What to do ▸
The answer must be an exact copy of the listing below.

Supplied information ▸
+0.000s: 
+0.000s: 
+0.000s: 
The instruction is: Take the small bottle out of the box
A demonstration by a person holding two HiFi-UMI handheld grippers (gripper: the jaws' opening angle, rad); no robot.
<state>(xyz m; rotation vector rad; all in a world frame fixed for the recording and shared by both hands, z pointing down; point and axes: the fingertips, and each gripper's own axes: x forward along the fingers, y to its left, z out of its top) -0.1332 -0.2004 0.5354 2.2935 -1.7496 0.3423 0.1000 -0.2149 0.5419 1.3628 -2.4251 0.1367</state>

Task response ▸
+0.000s: 
+0.000s: 
+0.000s: 
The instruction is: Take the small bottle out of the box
A demonstration by a person holding two HiFi-UMI handheld grippers (gripper: the jaws' opening angle, rad); no robot.
<state>(xyz m; rotation vector rad; all in a world frame fixed for the recording and shared by both hands, z pointing down; point and axes: the fingertips, and each gripper's own axes: x forward along the fingers, y to its left, z out of its top) -0.1332 -0.2004 0.5354 2.2935 -1.7496 0.3423 0.1000 -0.2149 0.5419 1.3628 -2.4251 0.1367</state>

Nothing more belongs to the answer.